> **AIM OF THE TASK**
Using the data below, output the first line and every line after it up to and including the line containing "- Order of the", exactly as written and with nothing added.

> **STORED DATA**

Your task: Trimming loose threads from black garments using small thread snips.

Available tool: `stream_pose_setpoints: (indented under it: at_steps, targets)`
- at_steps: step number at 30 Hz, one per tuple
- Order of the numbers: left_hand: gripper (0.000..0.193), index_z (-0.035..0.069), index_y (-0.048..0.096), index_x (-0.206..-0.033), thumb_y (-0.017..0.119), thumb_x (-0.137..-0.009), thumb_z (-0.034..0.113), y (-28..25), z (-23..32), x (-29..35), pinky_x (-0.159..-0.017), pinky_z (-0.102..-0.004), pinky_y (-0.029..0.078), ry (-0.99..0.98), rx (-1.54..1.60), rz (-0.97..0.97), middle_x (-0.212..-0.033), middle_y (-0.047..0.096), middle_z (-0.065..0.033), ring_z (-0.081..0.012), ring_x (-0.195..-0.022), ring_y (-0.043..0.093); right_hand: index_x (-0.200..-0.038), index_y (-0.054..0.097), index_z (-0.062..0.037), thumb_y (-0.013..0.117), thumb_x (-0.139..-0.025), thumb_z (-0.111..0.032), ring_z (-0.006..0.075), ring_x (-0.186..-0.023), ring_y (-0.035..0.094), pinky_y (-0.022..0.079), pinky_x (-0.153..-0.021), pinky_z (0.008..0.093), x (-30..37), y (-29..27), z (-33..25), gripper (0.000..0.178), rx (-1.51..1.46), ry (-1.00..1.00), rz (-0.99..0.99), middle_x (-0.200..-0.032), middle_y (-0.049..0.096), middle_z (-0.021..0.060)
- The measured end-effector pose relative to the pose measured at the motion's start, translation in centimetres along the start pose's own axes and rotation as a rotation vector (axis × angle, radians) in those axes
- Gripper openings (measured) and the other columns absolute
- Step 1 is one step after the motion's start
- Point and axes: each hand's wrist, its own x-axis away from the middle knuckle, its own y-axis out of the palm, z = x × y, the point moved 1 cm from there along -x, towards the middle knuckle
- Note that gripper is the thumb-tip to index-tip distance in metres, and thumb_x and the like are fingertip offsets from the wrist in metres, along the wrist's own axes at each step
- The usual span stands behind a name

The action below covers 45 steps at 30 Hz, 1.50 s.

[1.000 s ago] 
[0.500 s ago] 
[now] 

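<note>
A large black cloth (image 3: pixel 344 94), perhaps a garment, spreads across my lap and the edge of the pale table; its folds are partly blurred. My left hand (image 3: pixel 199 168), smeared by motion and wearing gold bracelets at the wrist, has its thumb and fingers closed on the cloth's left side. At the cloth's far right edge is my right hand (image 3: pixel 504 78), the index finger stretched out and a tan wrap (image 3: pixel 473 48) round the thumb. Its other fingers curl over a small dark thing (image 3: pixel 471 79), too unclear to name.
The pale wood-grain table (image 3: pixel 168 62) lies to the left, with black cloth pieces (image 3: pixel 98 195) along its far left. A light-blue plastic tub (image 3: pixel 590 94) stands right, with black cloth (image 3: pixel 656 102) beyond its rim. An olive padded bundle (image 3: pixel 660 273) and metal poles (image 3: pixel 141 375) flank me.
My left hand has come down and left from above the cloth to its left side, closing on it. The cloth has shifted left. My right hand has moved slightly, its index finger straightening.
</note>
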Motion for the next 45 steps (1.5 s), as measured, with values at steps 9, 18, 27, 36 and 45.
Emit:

> **FINAL ANSWER**
Your task: Trimming loose threads from black garments using small thread snips.

Available tool: `stream_pose_setpoints: (indented under it: at_steps, targets)`
- at_steps: step number at 30 Hz, one per tuple
- Order of the numbers: left_hand: gripper (0.000..0.193), index_z (-0.035..0.069), index_y (-0.048..0.096), index_x (-0.206..-0.033), thumb_y (-0.017..0.119), thumb_x (-0.137..-0.009), thumb_z (-0.034..0.113), y (-28..25), z (-23..32), x (-29..35), pinky_x (-0.159..-0.017), pinky_z (-0.102..-0.004), pinky_y (-0.029..0.078), ry (-0.99..0.98), rx (-1.54..1.60), rz (-0.97..0.97), middle_x (-0.212..-0.033), middle_y (-0.047..0.096), middle_z (-0.065..0.033), ring_z (-0.081..0.012), ring_x (-0.195..-0.022), ring_y (-0.043..0.093); right_hand: index_x (-0.200..-0.038), index_y (-0.054..0.097), index_z (-0.062..0.037), thumb_y (-0.013..0.117), thumb_x (-0.139..-0.025), thumb_z (-0.111..0.032), ring_z (-0.006..0.075), ring_x (-0.186..-0.023), ring_y (-0.035..0.094), pinky_y (-0.022..0.079), pinky_x (-0.153..-0.021), pinky_z (0.008..0.093), x (-30..37), y (-29..27), z (-33..25), gripper (0.000..0.178), rx (-1.51..1.46), ry (-1.00..1.00), rz (-0.99..0.99), middle_x (-0.200..-0.032), middle_y (-0.049..0.096), middle_z (-0.021..0.060)

What appears above is the complete answer.